Dorito

Dorito

Member
Apr 27, 2023
17
Acidentally got black out drunk last night. Woke up in the middle of the night half undressed. Asked the guy I live with and share a bed with about it. For context, I was homeless until I couch surfed here, got black out drunk, and he raped me. He kept me around as an easy fuck because I had no other choice if I wanted a place to stay, then he got me pregnant before he could kick me out. I've been here for seven years. We get along okay half the time but I'm asexual, I didnt like sex before this but after the years of sexual extortion I'm sex repulsed now, I fucking hate it. He's borderline sex obsessed. Well, woke up half undressed and asked him about it. He took advantage of me. I said I didn't believe him because I didn't, and still don't have, ANY MEMORY OF IT. He whips out his phone and shows me a video of him fucking me that he took without my consent. He does that a lot even though I beg him not to. I fucking hate my body and sex, I obviously dont want it on video. I didnt even look conscious. I got upset with him and his response was to give me shit for being so drunk in the first place and make me feel guilty and like I owed him and then he made me have sex with him again even though I felt really sick and said no. I have extremely vivid dreams, theyre so fucking real and last so long and I can't get good rest most of the time because they're so intensive. Last night after all that I dreamt that I hanged myself, full suspension. Went through the whole process, all the steps and emotions and thoughts. I felt the rope on my neck, the same rope I have in the garage. I can't stop thinking about it.

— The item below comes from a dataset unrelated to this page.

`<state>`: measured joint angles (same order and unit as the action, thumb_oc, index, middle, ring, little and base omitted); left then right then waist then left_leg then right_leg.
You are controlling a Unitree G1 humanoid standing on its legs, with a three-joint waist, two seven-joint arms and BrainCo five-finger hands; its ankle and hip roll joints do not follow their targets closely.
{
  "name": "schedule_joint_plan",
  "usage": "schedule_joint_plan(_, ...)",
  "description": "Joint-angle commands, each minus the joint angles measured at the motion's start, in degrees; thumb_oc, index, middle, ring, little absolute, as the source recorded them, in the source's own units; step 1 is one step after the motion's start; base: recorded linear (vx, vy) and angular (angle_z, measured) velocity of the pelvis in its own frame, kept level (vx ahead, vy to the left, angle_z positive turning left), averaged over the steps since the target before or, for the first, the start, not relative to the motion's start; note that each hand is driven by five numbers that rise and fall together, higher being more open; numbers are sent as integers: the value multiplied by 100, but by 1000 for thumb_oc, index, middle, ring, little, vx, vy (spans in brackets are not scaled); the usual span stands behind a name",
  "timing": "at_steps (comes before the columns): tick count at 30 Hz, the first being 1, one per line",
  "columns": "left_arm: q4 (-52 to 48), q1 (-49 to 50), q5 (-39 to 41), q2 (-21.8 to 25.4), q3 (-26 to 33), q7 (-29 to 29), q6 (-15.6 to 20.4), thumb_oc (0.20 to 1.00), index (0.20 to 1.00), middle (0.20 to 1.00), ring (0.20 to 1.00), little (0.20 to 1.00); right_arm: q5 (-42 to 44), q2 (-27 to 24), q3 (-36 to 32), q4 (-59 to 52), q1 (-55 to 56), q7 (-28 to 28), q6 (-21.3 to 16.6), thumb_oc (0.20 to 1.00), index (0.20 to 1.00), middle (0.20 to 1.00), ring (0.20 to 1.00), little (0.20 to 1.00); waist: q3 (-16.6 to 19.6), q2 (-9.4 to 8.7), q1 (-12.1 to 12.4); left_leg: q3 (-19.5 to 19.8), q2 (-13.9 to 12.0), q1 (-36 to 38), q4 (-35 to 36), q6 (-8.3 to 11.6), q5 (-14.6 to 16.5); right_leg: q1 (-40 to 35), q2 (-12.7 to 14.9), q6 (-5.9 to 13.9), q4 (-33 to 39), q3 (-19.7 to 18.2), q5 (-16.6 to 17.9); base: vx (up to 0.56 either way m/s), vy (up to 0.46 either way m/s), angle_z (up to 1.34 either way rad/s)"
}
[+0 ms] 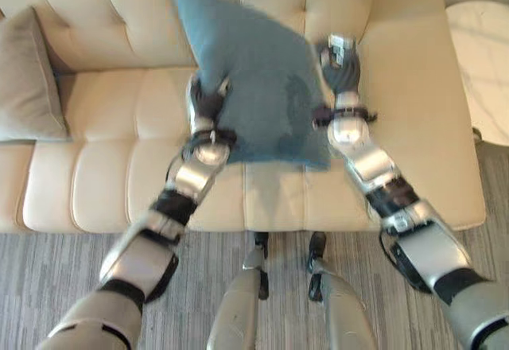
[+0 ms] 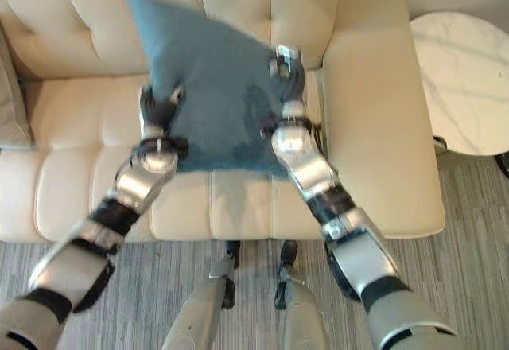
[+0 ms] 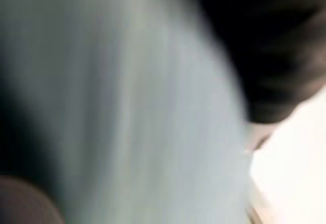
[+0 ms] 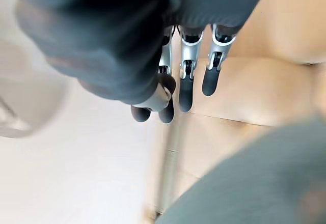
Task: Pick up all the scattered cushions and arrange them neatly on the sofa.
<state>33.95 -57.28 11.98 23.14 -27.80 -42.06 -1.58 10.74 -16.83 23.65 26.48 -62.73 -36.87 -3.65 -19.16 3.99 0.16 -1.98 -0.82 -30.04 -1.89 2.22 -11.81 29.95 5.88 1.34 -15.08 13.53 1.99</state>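
Step in hand, as judged: placing blue square fabric cushion (image 1: 258,87) on cream tufted leather sofa (image 1: 413,127). Cushion sits raised over seat, between both hands, upper corner against backrest.

To do well: lower cushion upright against backrest, square to seat seams, clear of grey fabric cushion (image 1: 28,79) at sofa's left end.

Left hand (image 1: 208,99): at cushion's left edge; grip cannot be told.

Right hand (image 4: 186,81): fingers straight, relaxed, beside cushion's right edge, nothing clasped.
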Motion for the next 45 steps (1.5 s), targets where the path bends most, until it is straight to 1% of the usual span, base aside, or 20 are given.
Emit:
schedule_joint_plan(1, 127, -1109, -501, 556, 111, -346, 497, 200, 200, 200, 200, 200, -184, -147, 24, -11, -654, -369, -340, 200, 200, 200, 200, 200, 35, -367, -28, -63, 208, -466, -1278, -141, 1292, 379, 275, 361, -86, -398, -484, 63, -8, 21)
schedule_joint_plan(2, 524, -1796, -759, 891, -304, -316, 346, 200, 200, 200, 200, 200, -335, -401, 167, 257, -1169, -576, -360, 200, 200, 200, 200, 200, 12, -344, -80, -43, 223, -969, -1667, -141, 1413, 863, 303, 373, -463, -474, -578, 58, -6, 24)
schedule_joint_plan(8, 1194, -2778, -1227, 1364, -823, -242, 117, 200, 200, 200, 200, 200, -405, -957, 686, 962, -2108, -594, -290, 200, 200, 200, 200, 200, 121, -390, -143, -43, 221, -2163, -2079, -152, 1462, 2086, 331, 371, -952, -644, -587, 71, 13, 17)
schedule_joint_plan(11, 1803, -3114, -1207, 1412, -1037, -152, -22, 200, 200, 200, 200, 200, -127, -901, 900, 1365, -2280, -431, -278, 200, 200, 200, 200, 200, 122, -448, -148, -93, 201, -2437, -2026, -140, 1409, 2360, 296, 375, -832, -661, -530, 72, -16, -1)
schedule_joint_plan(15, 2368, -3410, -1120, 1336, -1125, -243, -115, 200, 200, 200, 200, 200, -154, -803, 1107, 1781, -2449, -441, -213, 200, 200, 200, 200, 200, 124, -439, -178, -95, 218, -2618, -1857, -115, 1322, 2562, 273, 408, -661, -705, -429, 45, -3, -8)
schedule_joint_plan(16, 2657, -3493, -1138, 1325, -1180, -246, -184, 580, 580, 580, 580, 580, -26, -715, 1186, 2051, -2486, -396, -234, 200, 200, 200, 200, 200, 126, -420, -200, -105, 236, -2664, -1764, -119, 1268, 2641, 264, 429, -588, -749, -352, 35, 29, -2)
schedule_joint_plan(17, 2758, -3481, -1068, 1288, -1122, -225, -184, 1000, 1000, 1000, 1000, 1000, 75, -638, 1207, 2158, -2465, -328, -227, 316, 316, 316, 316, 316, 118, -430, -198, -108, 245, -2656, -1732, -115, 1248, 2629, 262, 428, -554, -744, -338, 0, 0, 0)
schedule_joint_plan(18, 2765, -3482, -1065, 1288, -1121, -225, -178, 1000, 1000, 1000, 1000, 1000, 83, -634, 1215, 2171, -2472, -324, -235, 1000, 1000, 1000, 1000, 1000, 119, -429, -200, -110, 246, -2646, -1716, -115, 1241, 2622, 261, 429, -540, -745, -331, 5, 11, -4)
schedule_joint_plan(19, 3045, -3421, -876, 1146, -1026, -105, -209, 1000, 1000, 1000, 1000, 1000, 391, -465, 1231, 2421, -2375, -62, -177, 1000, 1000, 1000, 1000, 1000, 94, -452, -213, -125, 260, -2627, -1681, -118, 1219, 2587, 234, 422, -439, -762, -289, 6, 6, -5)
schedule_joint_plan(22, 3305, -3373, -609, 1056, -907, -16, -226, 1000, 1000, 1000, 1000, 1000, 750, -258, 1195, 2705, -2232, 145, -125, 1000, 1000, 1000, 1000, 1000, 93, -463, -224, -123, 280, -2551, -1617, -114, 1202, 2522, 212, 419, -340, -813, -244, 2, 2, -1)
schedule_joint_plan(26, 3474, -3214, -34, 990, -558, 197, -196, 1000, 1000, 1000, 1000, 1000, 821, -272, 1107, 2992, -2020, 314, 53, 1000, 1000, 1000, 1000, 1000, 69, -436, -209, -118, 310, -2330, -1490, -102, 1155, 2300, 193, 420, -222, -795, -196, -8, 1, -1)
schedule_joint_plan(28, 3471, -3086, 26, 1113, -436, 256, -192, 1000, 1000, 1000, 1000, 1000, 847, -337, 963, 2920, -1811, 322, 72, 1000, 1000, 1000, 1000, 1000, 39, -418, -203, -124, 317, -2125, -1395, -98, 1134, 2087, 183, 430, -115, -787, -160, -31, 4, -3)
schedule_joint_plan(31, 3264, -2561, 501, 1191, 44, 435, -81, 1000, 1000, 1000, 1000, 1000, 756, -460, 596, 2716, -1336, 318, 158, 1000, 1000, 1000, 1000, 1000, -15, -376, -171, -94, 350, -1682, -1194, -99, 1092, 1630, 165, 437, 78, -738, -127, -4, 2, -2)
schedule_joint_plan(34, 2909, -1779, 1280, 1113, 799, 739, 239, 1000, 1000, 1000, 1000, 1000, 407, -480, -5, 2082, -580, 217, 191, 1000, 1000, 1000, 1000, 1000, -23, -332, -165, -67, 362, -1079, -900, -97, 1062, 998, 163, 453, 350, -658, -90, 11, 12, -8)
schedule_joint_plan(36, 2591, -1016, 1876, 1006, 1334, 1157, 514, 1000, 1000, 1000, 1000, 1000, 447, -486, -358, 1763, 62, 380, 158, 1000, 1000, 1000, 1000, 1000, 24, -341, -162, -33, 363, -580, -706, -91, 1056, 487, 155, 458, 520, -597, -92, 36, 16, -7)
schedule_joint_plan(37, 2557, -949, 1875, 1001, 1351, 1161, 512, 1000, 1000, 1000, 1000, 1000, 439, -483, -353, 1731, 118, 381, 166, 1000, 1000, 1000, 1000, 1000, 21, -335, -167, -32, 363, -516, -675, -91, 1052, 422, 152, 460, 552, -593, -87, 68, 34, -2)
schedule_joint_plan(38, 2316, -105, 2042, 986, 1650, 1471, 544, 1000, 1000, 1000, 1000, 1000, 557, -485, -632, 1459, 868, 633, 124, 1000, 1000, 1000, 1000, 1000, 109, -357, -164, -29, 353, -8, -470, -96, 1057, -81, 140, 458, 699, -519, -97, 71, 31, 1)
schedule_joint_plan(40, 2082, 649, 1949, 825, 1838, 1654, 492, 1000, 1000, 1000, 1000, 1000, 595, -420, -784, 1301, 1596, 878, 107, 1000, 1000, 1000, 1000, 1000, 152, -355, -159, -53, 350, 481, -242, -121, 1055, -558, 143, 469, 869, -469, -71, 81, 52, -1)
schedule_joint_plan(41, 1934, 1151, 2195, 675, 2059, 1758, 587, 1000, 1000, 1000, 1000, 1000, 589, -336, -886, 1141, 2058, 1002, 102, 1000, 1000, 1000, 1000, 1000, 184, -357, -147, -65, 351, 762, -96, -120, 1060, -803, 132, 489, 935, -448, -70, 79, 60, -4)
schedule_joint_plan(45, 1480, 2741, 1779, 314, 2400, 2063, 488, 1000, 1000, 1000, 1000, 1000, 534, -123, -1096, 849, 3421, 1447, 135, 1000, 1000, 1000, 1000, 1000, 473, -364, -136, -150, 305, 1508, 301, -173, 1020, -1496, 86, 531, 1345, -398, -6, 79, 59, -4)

Usually when I attempt it's because I know I'm a burden on others, Im codependent and mentally ill as fuck; I know I fucking suck. Fuck it though when I do it it's gonna be for me. I fucking hate it here I can't fucking stand this shit. I just want to feel safe and loved and comfortable and I haven't had that since I was little. "It gets better" my fucking ass.

I hate that that happened and I feel all this shit but I'm not allowed to. The second he gets back from work I have to start pretending like it didn't happen and that I'm fine and that it doesn't matter. I can't get any help with anything from him without him demanding sex in exchange. I'm stuck and I don't know what to do. I can't work or drive, I don't make money, I don't have in person friends that aren't also his friends, my family is a bunch of homeless, severely mentally ill addicts. I have nowhere else to go. It just fucking sucks.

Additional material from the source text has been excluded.